Apple concludes arguments in iTunes case

15 Dec 2014

1

Though all the evidence in the $350-million court case against Apple was now in in to trial, there was still no one yet to represent some 8 million buyers of older iPods, which played only songs sold in the iTunes Store, or those downloaded from CDs, but not music from competing stores, within the class-action period. (See: Amid lawsuits, Steve Jobs may yet prove to be worm in Apple).

That important detail was still being worked on ahead of next week, when the trial is set to come to a close and a jury of eight started deliberations.

Though a plaintiff was not available, Apple presented evidence defending itself from the claims that it harmed consumers at the time it created the DRM system for iTunes and the iPod.

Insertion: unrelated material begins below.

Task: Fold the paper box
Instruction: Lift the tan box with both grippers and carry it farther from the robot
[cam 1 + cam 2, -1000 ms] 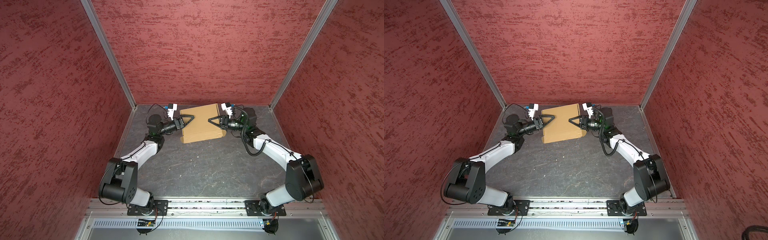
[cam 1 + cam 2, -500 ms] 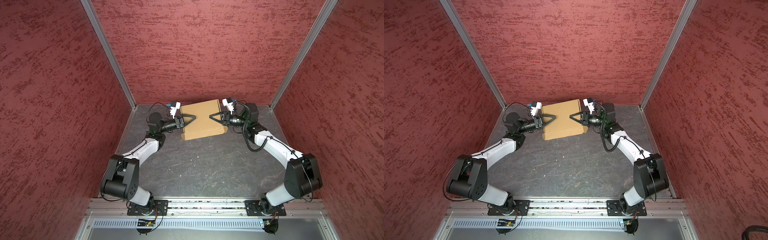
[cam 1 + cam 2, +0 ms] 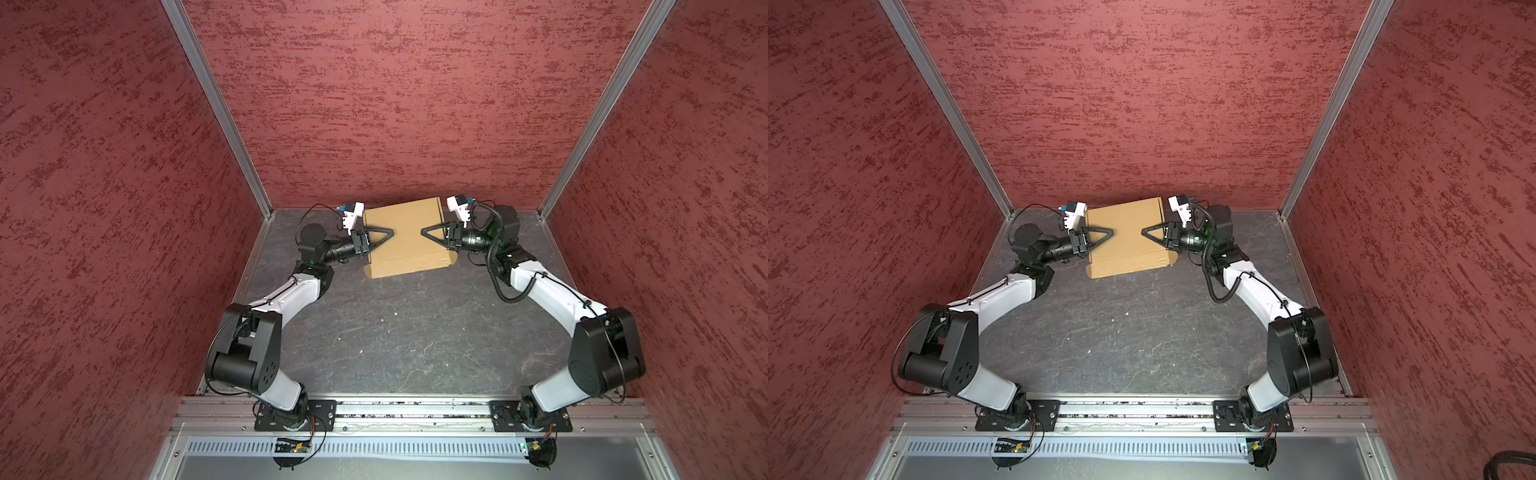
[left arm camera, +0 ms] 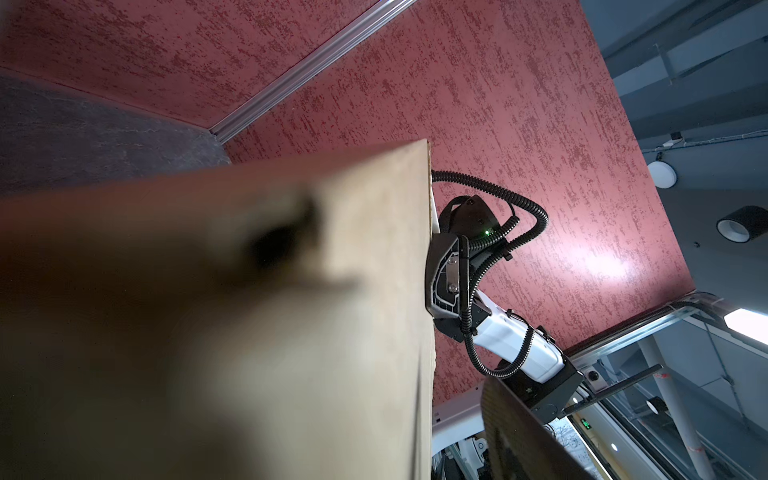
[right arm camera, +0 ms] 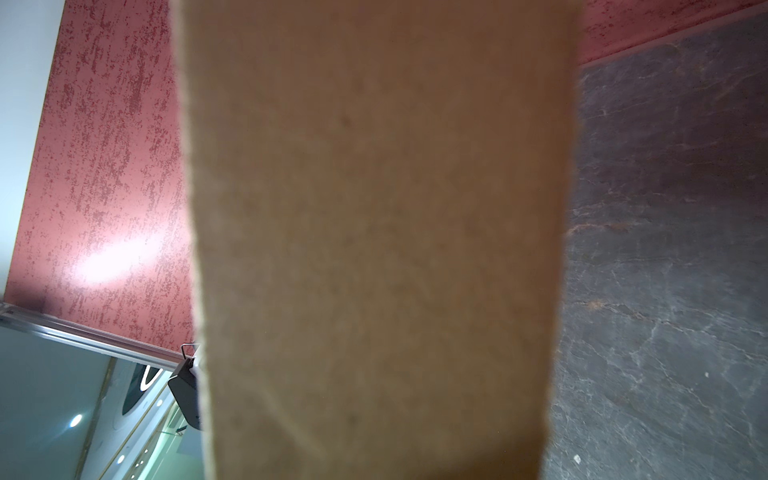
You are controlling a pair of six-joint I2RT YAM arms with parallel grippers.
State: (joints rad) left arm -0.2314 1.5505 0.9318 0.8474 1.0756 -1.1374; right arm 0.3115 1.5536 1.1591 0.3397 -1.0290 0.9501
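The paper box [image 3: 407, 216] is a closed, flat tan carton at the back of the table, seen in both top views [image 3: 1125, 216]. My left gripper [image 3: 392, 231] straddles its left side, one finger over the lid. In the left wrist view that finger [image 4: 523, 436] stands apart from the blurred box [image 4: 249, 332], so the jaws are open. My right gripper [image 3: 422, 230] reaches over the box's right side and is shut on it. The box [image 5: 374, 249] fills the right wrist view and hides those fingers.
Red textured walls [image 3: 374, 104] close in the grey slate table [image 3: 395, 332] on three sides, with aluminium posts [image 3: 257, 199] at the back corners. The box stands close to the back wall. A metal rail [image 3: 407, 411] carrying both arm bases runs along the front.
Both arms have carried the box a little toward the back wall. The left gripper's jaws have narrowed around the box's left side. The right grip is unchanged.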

Apples' lawyers on Friday said they still needed another day to file last-minute paperwork over "some last pieces of information" about a potential plaintiff who had spent the past few days being vetted so as to replace two other plaintiffs who were removed earlier in the trial.

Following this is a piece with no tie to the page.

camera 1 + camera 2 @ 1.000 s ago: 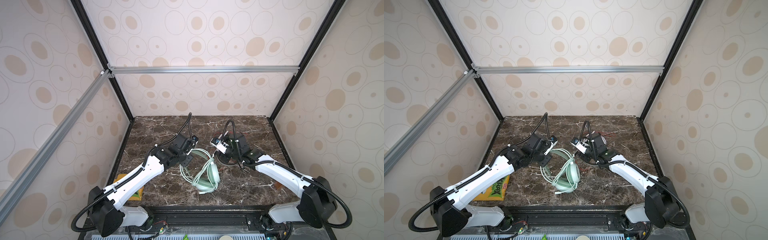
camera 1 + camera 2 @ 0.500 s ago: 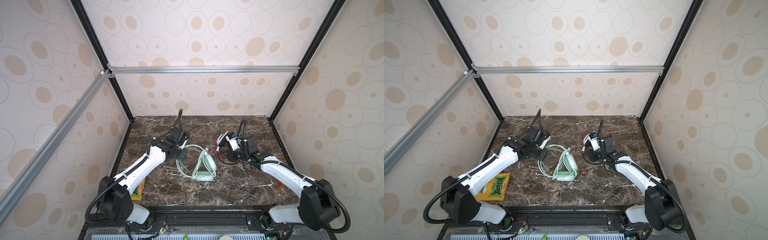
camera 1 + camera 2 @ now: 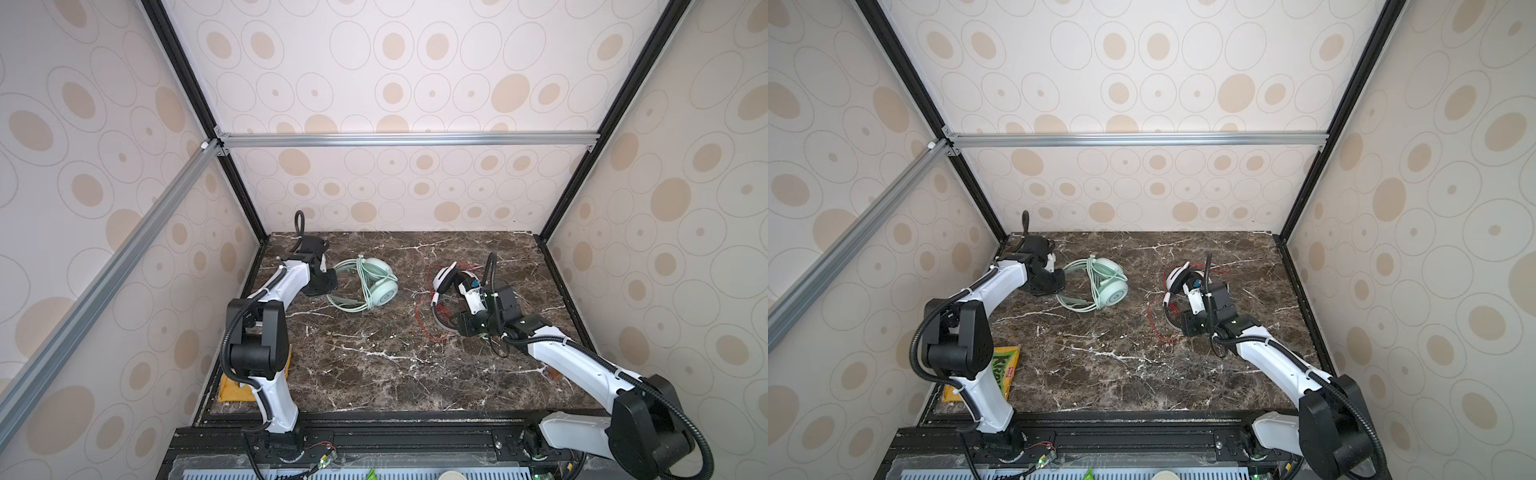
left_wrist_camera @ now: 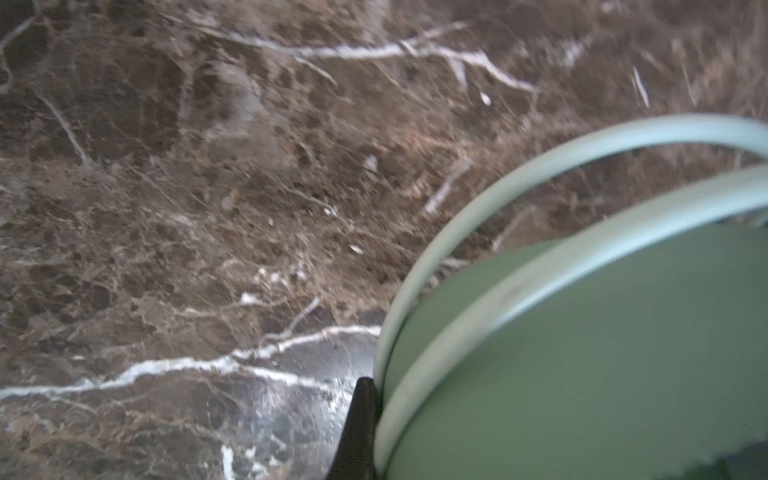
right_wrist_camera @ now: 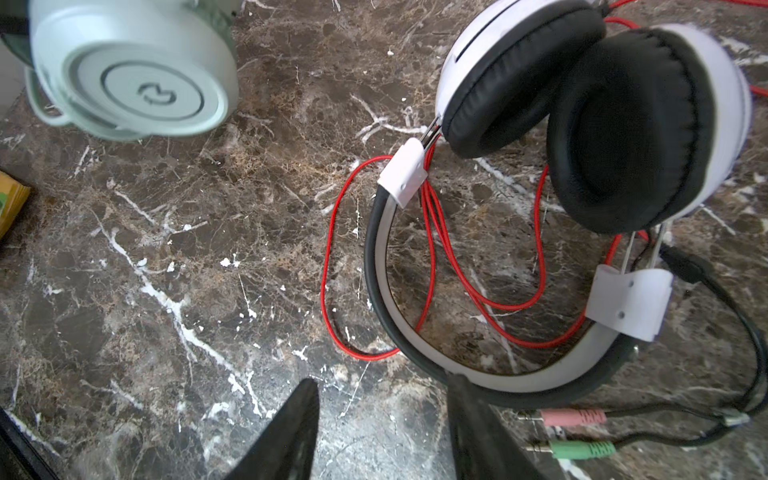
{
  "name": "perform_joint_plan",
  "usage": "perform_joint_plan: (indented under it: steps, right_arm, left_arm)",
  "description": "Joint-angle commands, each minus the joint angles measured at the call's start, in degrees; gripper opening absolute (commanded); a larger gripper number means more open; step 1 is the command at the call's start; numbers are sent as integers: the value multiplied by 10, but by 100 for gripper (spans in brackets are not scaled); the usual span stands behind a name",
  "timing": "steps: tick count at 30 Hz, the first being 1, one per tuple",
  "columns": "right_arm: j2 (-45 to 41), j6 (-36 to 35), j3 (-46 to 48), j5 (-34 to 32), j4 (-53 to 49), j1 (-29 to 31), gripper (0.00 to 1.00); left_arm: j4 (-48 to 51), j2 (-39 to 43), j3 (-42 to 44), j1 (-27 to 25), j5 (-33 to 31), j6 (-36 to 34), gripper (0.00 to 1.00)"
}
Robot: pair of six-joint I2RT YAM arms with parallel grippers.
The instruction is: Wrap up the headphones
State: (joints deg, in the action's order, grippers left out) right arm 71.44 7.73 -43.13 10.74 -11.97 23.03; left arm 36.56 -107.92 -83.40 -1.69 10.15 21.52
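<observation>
The left gripper (image 3: 329,281) is clenched on the headband (image 4: 615,365) of the mint green headphones (image 3: 376,286). These lie at the back left of the marble table (image 3: 374,365), with the pale green cord (image 3: 365,286) already looped across band and cups. The right gripper (image 5: 382,386) is held parted and empty, low over the table, with bare marble between its fingers. One fingertip sits at the outer edge of the grey headband (image 5: 519,384), though contact cannot be confirmed. That band belongs to the white-and-black headphones (image 5: 582,104), which rest on the right side of the table with their cups folded together. Their thin red cord (image 5: 330,249) is sprawled in loose loops through and beside the band. Both pairs are judged light and hard-shelled, with springy bands, and likely to slide on the glossy stone. The stiff band or a white slider bracket (image 5: 403,174) is judged the safest hold, since the padded black cushions (image 5: 623,124) would give under pressure. The red cord looks braided, limp and easily snagged, so a firm pinch would be needed. A black lead ending in pink and green plugs (image 5: 575,432) lies beside the band.
</observation>
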Motion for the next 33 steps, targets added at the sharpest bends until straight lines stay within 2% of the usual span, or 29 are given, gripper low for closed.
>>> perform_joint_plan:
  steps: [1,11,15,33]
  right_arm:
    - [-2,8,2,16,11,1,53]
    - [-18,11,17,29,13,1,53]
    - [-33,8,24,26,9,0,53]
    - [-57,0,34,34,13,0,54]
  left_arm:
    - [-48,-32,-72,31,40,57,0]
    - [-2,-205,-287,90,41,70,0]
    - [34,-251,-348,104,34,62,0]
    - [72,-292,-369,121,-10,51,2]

According to the evidence that emerged last week, they either did not buy the correct devices or bought them outside the time period of the complaint, leaving lawyers scrambling to find a replacement.

According to commentators, the complaint largely hinged on what exactly was the reason for Apple hardening its digital rights management software in iTunes and iPods nearly a decade ago.

According to the suit, which was filed back in 2005, two updates Apple made to its iTunes and iPod software served to keep other manufacturers from connecting their devices to the jukebox software.

The software also kept users from playing music from other stores on their iPods. It further claimed Apple used that system to systematically raise the prices of iPods during that time, earning higher profits in the process.

Meanwhile, endgadget.com reported that recent developments had not made the federal anti-trust case any more favourable for Apple.

Former iTunes engineer Rod Schultz testified yesterday that he'd worked on a project to block "100 per cent of non-iTunes clients", apart from keeping any third-party software from interfering with iTunes, The Wall Street Journal reported.

According to the plaintiffs, this was part of an anti-competitive way to boost the prices of iPods from 2006 to 2009.

However, the plaintiffs, failed to submit a 2012 academic paper, that Schultz had written detailing Apple's blocking operating systems that did not support iTunes (namely Linux) as evidence.
 
According to report, outside the courtroom, Schultz said his team's early work was necessary for digital copyright protection, though, it  ended up paving the way for the iPod's "market dominance."

This is the the third major anti-trust lawsuit Apple has faced since Jobs died.